Should RevOps or Management Police Sales?

A debate has existed in the sales community for years. Whose job is it to police the sales team — sales management or RevOps (Revenue Operations)? I won’t bury the lead here. The answer is sales management.

Some people disagree with me here, but those people are wrong.

When it comes to enforcing sales policy, the RevOps team has two jobs.

1) Build an infrastructure that makes it easy for sales reps to do their job without circumventing policy.

2) Put in place mechanisms that make it easy for sales management to enforce policies.

A flowchart with people that represent putting a structure in place for your revenue and sales teams.

The reason many sales leaders don’t see this as their job is because someone else has always taken care of it. Teams for which this is true are often stuck in a negative cycle. It goes something like this:

Messy operational infrastructure and poor documentation make it difficult for sales reps to understand or follow the rules. Sales reps constantly break the rules — usually out of necessity or ignorance. Sales managers don’t have visibility into the issues, so the RevOps team finds it easier to cut out the middle-man and go straight to the reps. This becomes a full-time job, so the infrastructure never gets built. The only people with the knowledge necessary to police the sales team work in operations.

For inexperienced RevOps teams, this can even be a good thing because it creates a moat. You can’t fire the only person who knows how to clean up the pipeline. Many sales teams don’t know what a strong RevOps team looks like, so all they see is someone working hard to keep everything together. They see a rockstar.

What these teams don’t realize is that every minute that the RevOps team spends policing sales reps is a minute they are not dedicating to building a better infrastructure. This is not a scalable setup.

Fortunately, all is not lost.

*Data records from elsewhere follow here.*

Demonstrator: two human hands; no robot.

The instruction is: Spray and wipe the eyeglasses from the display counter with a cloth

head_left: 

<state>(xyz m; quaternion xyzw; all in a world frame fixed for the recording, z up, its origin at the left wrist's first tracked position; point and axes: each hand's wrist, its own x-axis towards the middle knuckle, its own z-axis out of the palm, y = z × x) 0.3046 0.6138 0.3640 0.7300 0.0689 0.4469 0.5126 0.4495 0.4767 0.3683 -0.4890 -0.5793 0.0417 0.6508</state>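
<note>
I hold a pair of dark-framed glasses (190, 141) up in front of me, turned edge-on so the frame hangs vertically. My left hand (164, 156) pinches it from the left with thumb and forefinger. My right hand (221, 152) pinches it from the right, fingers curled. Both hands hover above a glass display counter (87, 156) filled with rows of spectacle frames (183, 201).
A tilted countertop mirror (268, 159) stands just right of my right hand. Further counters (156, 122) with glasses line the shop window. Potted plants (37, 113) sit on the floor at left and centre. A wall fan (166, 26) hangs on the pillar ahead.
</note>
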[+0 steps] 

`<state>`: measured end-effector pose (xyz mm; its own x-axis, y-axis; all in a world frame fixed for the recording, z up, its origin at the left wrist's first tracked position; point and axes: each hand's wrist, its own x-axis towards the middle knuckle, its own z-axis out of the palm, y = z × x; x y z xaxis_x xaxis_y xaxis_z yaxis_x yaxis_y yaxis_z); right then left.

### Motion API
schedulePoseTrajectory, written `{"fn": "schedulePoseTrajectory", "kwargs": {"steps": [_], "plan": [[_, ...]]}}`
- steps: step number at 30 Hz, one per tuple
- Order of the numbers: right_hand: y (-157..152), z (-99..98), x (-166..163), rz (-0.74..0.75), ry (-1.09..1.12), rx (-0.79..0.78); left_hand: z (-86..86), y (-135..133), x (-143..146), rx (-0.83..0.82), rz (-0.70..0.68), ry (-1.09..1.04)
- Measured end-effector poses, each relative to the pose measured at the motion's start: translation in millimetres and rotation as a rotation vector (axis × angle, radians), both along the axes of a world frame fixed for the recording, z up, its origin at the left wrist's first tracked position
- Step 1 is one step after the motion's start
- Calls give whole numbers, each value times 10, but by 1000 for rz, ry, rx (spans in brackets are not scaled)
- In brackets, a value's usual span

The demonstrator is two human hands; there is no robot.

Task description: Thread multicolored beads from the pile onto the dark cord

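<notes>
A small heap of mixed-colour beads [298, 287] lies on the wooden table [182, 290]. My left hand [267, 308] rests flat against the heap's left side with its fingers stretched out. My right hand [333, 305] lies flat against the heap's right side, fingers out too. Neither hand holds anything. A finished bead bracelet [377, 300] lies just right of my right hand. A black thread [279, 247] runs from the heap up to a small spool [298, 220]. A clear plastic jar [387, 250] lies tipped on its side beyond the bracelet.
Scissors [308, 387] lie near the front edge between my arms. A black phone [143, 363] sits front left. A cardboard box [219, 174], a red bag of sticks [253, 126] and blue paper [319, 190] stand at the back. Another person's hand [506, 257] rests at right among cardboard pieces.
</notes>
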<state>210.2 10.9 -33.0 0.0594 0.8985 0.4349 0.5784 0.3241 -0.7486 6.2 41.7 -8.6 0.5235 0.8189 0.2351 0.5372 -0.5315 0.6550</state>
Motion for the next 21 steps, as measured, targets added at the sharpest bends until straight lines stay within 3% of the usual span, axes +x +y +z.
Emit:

I’ll share three simple tips that can help your RevOps team turn in their gun and badge.

Police lights meant to represent the revenue operations or sales management team policing the sales team.

 

Use Salesforce Validation Rules

Validation rules are every RevOps team’s secret weapon. If you’ve ever tried to save a record in Salesforce, only to get a red error message telling you to fill in a field, then you have experience dealing with validation rules.

If sales reps are failing to input or change data when expected, you should use validation rules to stop reps from saving records that are out of compliance. For example, if sales reps keep forgetting to add a Primary Contact on an opportunity, write a validation rule requiring that all opportunities have a value in Primary Contact before saving.

Pro Tip: Validation rules are super flexible, so try to make them specific. For each opportunity stage, I write a validation rule that forces reps to complete certain tasks before moving to the next stage.

Use Email Alerts

If you’re like most of my clients, there are probably a ton of email alerts set up in your Salesforce instance. Most of them are probably celebratory — announcing big wins or stage advancement. I also wouldn’t be surprised if nobody at the company remembers why some of them were created. What you’re unlikely to find is email alerts that help call out bad behavior.

There are some behaviors that don’t lend themselves to validation rules. For example, letting stale opportunities sit around without ever being closed. The reason validation rules aren’t helpful here is because stale opportunities aren’t being updated, so a mechanism that stops them from saving updates is worthless.

For these behaviors, I suggest building email alerts. One of the most common examples is open opportunities with close dates in the past. I build workflows that send an email alert to the rep one day after the close date. Three days after the close date the rep and their manager get an alert. Three days later the rep, their manager, and the head of sales get an email.

Build an Exceptions Dashboard

My favorite way to handle policy violations is by making them visible to the team. This is easy with a dashboard that shows policy violations and calls out the violators. I’ve heard these called exceptions dashboards or “clean your room” dashboards.

Some components I like to add to this dashboard are:

  • Open ops with close dates in the past
  • Opportunities missing value
  • Opportunities older than x days in stage
  • Leads in new status older than x days

Implementing these three simple tips should allow your RevOps team to hand the job of policing sales reps back to the sales management team. This will provide some much needed bandwidth to do their real job — preparing your company for growth.